A little lofty? Maybe…but the message is there. Credit unions work best when they work together.

Creating a Message that Speaks to 'Community'

So what does a supplier do with this information? One option is to create a message that underscores how unique the credit union industry is. A credit union CEO we surveyed said, ''I appreciate hearing something that reminds us how credit unions are really different from banks and how we can put our money where our mouths are!''

Point to success stories that demonstrate how a product or service helped another credit union. ''[I am] more interested in credit unions that have [used this service] and actual results,'' than a sales pitch, said another credit union manager.

Propose solutions to challenges that are specific to the industry. For example, a credit union CEO crowed, ''credit unions have a unique opportunity to explain the difference in the relationship that exists between their credit union and its members and a typical bank and its customers,'' only to be countered with the argument, ''How do we get the word out to the general public? Do we pool advertising dollars? How do we compete for market share with the big banks?'' Unlike in the banking industry, where banks actively compete with one another for consumer dollars, credit unions are willing to pool resources to promote the benefit of credit union membership.

There is a small warning that comes with this message. Despite credit unions' shared sense of purpose, it is equally incumbent on the supplier to recognize that, individually, credit unions do have differences. Like a family, although its members may operate as a team, that does not mean all the members are identical. A credit union executive complained about one vendor presentation by describing it thus: ''Comic relief. All credit unions are not the same; just like all banks are not the same.'' Some credit unions serve a tech-savvy membership; some support distinct ethnic communities; and others were created with a single purpose to provide one and only one product to its membership. These differences in membership may require adjustments in language or benefit when marketing a product or service.
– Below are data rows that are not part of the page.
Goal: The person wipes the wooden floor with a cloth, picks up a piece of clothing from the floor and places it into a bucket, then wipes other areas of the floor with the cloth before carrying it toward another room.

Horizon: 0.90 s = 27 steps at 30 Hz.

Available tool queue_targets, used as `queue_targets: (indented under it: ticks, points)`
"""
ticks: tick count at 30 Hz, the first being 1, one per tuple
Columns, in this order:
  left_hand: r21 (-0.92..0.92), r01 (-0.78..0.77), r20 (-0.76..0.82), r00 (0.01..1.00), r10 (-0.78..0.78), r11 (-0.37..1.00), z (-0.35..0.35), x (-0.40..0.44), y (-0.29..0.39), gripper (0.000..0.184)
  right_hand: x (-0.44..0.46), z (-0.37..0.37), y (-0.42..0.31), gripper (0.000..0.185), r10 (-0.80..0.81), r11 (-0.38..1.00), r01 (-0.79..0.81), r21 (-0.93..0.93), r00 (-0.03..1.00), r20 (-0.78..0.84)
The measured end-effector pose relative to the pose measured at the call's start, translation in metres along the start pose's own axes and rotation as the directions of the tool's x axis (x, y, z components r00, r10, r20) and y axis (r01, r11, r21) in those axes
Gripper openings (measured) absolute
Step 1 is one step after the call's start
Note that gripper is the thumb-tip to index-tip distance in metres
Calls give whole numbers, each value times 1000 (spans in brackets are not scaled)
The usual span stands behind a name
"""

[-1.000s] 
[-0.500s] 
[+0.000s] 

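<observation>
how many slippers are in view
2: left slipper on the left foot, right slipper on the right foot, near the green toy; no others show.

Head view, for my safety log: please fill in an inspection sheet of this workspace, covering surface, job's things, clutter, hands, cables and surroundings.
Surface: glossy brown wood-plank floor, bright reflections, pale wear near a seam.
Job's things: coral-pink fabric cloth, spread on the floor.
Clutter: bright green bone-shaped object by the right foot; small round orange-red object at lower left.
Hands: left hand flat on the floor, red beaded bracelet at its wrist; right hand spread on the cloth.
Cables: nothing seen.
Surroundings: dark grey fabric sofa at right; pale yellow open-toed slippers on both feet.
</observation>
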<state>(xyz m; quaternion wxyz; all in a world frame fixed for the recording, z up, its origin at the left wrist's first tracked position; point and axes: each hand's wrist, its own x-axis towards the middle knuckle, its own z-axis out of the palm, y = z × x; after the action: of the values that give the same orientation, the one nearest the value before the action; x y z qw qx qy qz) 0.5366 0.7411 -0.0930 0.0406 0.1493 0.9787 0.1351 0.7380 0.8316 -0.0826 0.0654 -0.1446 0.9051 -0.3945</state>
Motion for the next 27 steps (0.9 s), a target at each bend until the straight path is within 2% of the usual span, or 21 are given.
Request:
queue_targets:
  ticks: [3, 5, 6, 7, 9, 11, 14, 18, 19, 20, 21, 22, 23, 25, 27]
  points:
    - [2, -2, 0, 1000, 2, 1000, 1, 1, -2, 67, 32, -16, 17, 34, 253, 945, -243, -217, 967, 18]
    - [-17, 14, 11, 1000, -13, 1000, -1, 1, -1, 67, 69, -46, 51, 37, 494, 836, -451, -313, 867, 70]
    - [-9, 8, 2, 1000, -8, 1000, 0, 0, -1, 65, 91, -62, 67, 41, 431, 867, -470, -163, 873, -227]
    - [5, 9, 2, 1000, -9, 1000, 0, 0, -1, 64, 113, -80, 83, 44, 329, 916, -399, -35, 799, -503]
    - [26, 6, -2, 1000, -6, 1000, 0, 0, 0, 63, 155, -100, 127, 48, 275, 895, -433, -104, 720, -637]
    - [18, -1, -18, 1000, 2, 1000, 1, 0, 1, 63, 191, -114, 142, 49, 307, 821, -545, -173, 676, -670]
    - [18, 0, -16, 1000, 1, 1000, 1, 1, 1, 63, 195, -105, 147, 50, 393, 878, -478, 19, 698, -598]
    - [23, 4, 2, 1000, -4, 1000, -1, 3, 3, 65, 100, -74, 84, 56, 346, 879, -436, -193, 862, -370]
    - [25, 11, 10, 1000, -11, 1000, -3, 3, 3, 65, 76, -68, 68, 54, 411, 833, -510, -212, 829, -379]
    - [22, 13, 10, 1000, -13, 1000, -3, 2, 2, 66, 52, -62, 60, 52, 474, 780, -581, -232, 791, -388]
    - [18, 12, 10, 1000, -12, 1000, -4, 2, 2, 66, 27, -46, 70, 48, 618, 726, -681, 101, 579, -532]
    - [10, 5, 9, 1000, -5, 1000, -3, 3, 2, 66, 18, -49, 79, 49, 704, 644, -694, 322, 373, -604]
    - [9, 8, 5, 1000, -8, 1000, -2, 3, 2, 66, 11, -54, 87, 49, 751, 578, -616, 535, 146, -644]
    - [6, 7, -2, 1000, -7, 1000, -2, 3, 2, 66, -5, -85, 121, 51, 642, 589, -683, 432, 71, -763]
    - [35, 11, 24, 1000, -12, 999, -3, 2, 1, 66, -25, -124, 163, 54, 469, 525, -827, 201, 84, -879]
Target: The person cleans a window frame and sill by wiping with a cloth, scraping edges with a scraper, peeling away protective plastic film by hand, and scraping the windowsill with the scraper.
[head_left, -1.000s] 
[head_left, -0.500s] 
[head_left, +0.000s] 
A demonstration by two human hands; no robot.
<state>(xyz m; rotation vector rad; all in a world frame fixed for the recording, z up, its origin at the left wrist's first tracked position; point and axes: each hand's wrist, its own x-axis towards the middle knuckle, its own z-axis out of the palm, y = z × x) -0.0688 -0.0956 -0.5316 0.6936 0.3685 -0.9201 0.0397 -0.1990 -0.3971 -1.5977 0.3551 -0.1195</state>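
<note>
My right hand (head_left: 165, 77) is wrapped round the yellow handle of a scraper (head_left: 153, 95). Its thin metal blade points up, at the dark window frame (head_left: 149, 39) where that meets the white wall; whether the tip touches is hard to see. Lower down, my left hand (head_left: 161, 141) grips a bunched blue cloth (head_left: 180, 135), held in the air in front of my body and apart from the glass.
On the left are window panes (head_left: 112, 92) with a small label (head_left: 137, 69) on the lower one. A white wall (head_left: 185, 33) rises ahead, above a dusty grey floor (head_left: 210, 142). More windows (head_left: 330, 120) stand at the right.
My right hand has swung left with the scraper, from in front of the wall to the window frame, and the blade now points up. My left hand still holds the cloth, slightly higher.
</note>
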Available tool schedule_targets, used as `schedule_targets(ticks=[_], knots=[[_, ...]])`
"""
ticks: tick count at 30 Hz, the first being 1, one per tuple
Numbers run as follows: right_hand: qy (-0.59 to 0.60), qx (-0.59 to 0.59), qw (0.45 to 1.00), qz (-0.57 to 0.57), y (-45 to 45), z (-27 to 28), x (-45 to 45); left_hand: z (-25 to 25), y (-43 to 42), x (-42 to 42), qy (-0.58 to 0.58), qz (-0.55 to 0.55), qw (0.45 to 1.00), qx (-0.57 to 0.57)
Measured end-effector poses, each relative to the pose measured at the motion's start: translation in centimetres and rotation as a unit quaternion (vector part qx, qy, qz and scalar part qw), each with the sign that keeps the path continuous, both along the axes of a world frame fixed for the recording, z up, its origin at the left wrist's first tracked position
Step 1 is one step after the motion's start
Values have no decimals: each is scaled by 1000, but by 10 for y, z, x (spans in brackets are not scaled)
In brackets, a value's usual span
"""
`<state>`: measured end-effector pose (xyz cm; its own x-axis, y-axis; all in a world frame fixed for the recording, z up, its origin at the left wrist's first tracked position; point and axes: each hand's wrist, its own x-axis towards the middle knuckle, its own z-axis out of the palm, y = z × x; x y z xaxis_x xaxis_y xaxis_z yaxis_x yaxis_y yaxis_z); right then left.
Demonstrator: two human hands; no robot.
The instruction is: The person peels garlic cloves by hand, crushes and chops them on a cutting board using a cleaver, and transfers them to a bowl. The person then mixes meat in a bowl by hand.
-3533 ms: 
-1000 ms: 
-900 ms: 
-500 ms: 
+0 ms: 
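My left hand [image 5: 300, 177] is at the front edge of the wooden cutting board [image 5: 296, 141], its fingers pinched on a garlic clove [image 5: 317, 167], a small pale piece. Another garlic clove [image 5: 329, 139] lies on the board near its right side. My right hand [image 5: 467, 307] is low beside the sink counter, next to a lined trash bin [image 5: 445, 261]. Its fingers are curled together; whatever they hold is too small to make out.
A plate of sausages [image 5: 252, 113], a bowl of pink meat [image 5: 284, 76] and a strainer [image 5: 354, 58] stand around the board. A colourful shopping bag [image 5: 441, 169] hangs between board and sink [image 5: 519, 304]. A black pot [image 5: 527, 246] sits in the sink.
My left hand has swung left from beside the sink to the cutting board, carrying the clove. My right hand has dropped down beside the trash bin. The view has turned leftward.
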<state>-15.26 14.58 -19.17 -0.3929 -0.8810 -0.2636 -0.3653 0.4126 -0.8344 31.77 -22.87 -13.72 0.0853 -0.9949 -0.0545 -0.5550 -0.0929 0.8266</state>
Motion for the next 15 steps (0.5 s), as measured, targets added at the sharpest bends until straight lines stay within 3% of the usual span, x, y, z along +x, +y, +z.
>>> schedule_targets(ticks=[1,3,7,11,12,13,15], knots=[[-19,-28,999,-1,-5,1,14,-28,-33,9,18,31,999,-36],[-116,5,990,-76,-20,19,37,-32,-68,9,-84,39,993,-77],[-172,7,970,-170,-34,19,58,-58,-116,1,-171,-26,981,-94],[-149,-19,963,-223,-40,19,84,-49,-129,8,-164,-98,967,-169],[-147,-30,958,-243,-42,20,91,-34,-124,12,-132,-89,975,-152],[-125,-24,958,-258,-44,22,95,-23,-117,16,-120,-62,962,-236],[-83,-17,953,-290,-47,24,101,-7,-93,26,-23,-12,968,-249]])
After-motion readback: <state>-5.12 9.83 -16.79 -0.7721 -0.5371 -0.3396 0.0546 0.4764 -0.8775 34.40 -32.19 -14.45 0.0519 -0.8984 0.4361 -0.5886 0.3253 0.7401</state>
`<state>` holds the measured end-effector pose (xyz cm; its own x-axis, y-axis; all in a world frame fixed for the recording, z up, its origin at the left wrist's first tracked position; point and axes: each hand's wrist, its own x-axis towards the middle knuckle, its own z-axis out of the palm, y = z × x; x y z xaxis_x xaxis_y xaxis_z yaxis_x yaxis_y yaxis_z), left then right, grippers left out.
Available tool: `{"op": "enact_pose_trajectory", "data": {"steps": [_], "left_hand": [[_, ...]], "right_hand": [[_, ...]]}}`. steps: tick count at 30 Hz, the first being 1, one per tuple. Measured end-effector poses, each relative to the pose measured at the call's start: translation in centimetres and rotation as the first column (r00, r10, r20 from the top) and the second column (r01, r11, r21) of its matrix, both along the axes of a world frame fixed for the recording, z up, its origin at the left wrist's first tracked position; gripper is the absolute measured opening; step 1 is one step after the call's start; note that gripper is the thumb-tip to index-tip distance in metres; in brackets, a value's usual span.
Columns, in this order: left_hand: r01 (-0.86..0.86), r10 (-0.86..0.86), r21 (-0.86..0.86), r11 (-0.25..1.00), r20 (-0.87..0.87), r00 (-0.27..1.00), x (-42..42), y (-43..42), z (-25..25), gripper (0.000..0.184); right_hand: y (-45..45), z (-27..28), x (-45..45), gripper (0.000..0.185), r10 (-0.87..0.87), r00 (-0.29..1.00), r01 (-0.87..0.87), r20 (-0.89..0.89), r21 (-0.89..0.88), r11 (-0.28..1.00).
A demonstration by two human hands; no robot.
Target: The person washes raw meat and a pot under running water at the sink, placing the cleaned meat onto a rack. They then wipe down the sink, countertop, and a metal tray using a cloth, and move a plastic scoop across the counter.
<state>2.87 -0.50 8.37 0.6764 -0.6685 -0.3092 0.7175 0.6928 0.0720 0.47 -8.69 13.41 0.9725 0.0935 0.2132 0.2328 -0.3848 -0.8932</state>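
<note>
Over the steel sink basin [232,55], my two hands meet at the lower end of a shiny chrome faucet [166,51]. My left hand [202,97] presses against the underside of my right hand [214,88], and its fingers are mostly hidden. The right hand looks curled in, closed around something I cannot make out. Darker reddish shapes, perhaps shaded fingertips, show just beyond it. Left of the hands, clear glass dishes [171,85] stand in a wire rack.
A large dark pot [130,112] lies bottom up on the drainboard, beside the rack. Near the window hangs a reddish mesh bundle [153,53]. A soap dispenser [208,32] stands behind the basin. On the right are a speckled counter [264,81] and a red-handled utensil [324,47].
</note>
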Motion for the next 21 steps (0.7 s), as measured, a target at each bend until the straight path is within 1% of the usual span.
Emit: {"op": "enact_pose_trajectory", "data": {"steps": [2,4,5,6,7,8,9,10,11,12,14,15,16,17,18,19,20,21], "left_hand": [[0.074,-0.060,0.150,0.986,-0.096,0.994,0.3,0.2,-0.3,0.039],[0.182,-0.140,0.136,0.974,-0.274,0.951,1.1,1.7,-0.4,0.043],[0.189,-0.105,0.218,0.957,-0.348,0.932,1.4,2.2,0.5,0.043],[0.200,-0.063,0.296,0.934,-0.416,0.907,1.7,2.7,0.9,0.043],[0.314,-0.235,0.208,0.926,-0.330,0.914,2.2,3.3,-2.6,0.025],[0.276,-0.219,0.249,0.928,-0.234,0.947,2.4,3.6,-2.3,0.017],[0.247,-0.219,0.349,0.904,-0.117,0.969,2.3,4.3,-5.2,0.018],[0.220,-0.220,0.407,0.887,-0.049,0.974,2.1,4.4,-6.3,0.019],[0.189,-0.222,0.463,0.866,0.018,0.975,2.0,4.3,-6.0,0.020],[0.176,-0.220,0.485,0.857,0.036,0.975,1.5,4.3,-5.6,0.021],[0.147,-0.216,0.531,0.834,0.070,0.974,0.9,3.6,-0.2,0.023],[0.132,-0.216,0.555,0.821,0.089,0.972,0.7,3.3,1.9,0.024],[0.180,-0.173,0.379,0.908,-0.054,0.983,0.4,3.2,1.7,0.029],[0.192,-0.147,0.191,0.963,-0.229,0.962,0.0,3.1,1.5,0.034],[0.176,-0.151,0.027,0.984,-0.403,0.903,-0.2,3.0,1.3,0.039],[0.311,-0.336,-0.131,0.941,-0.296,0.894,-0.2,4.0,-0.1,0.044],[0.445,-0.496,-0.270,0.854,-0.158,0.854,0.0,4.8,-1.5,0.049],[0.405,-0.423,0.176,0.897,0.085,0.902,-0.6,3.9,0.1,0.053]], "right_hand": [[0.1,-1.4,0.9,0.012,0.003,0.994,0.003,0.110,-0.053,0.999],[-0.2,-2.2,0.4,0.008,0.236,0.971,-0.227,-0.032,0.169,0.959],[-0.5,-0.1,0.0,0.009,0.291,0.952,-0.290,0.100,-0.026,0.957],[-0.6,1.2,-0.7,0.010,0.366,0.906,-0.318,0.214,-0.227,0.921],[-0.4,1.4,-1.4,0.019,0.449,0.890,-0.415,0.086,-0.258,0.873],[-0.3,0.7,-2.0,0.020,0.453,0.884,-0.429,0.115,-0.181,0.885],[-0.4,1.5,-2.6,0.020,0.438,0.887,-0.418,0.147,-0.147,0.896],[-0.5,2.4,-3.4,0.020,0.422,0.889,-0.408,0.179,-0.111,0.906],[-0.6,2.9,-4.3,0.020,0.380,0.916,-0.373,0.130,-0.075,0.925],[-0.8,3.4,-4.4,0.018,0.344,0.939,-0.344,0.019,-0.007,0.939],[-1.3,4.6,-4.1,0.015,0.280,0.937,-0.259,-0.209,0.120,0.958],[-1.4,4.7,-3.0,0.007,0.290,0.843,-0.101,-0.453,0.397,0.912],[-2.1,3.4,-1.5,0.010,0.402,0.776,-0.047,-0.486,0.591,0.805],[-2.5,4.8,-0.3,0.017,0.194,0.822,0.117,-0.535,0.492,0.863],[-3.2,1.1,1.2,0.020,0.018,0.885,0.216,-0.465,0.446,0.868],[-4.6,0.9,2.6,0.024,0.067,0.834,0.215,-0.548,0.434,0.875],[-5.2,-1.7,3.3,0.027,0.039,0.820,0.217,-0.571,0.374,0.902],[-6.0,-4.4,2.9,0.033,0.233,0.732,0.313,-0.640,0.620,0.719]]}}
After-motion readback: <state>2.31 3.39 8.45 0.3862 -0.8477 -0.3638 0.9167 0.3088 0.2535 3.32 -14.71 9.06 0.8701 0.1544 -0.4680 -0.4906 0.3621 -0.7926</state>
Strange Bedfellows: Cooperation...and Competition?

The fact that credit unions work together despite differences in membership or mission does not mean the industry lacks a competitive edge. Credit unions are, in fact, evolving to become more competitive in the financial services industry. Their public profile is growing as they expand their fields of membership and the range of services they offer to their members. At the same time, credit unions remain rooted in their ethic to serve the member AND each other. Credit unions are committed to a common goal of service to the individual, and they are willing to work together to achieve this. The open invitation to the supplier ''community,'' is to help them compete, not against each other because that would undermine the credit union ethos, but against other financial institutions.

Bottom line is, show credit unions that you ''get it,'' that you understand their cooperative foundation and have a product or service that complements this fundamental definition of what credit unions are. Credit unions work together. They are deeply vested in each other's success. When you serve one credit union, you are, de facto, serving the entire community of credit unions.